Wel my mobo is an ASUS LGA 775 however mine is an older one.

You have to realize that most companies arent going to test their mobos with the s*** out there. They build it, test it with a few things, and it works. Think about how much it would cost to test it with all the stuff out there. Not to mention the speed for releasing new products its just inefficent.

You have to realize that asus isnt just norm mobo they are built for the more high end stuff so they require high end brands cause thats all they test it on. As for PSU i have heard that they are a little picky but u put a good PSU in you wont have a problem.

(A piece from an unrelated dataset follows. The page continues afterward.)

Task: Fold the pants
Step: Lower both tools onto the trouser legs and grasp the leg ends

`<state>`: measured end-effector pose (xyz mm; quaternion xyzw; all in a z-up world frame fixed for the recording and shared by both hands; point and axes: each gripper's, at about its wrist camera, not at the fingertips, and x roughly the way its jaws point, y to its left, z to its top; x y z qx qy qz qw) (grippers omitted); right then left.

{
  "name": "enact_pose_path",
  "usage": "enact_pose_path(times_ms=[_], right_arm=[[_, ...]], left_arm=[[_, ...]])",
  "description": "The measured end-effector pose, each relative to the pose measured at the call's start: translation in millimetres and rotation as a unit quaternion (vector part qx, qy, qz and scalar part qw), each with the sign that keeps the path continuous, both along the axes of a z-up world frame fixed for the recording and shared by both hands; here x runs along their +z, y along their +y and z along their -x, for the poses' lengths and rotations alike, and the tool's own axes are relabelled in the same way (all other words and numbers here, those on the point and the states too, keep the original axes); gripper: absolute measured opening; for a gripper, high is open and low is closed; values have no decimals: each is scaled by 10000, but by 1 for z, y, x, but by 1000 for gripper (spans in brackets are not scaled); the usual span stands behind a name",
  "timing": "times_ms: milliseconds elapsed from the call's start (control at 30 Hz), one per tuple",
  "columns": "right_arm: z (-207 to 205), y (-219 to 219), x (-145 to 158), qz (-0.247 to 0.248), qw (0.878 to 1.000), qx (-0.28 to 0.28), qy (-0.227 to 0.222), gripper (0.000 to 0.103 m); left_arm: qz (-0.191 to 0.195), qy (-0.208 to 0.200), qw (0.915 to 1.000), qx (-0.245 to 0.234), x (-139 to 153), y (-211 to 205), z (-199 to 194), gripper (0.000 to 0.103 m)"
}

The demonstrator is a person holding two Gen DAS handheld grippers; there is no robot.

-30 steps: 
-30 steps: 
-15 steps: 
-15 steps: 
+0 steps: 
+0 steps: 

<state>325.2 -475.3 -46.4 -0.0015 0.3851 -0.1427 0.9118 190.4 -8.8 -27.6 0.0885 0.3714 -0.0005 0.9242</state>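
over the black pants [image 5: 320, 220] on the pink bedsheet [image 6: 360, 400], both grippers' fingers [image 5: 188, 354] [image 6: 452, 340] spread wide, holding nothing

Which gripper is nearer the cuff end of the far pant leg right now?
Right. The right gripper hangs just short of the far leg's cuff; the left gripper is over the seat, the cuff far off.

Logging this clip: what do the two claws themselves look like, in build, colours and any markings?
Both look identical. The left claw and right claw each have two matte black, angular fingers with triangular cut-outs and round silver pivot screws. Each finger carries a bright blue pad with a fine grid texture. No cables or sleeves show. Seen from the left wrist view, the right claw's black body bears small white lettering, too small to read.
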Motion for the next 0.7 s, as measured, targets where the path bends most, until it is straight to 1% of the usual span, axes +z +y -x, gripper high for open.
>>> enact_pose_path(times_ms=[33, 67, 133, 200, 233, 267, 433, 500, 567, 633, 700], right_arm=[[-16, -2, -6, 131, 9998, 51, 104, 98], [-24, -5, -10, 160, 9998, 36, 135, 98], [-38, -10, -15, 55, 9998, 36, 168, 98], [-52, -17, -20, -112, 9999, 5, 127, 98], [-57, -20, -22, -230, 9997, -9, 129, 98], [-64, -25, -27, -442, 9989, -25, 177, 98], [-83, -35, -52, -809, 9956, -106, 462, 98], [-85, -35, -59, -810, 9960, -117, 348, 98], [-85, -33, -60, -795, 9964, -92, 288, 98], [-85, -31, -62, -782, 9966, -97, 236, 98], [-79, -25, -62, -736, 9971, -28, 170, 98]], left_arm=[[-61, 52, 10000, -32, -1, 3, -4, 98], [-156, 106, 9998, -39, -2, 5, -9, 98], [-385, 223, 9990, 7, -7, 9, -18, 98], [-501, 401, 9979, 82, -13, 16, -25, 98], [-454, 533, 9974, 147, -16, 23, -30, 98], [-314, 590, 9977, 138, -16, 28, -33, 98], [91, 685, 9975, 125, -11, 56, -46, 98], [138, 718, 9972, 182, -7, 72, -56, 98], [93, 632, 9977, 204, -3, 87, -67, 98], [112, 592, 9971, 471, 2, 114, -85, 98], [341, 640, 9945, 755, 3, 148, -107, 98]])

Its really not all that hard to know what will work in what you just have to do alot of research which is what you shoud do before you start any build.


----------



## ReconCX (Feb 25, 2006)

DFI definately way to go.


----------



## sefu (Feb 25, 2006)

ReconCX said:
			
		

> DFI definately way to go.


Yes for AMD is the best solution if you are a tweker or overclocker  but for regular people DFI is too much so Asus is a god choice then.


----------



## FLY3R (Feb 25, 2006)

Yeah well i own almost every board u can name excepte like some really randome ones like from China or well wtv you get the point.. What i am trying to say is that my DFI LP nf4 Expert board kicks major @SS!!! I also happin to have the P5LD2 board just bought it 5 days ago. So far i have gottin my Free 2.8gHz (520) running 3.6gHz with a Vcore of 1.38 totaly stable on that board. I am also running a X1600pro and 1Gb (2x 512) of G.Skill DDR2 witch is over clocking like a beast at a 1:1 ratio... SO i would have to say that this board is doing really well for a little over 100 bucks. The only thing that kinnda made me mad was the IDE ports.. they tryed to  incorperate RAID into the IDE with poor options and a lack of explinations in the manule.. So i dont find your big biff over this board, maby theres just some hardwaer comflicts.. but mine works great!!!


----------



## SMJ-G (Feb 25, 2006)

Mdk22 I don’t agree with you, why shouldn’t these companies’ advice consumers? Especially as you say that ASUS is at the so called high end? There are only a few high end components out there and if there in that category then they should advice consumers so that we wont and don’t pull our hair out with components that are of near to high end……e.g. I used the COOLMAX 550B that is a great PSU but it didn’t cut it with the setup on the P5LD2-Deluxe, I then put the Antec TP-II 550 and also updated to the latest BIOS 0506 and now all seems great as FLY3R says with his P5LD2, but FLY3R you must remember that you bought this mobo only 5 days ago and not 6 month ago as I did when things were a bit different with the ASUS BIOS for this mobo


----------



## SMJ-G (Feb 25, 2006)

Yes FLY3R my Antec Performance One 180, Antec TP-II 550 PSU, LANPARTY/nF4/SLI-DR / AMD ATHLON 64X2 4400+ / Sapphire X1900XT / 2x Corsair TwinX1024-4000PT DDR kicks ass too……and I haven’t even overclocked any of these components up, but we are in a totally different league here these are TOP END and not so called top end….


----------



## armentage (Feb 28, 2006)

I'm having memory-clock problems with my ASUS K8N as well. It refuses to see my memory as 400mhz DDR.  I manually set the internal clock to 200mhz, but when I boot it blurts out "Memory speed is 333mhz".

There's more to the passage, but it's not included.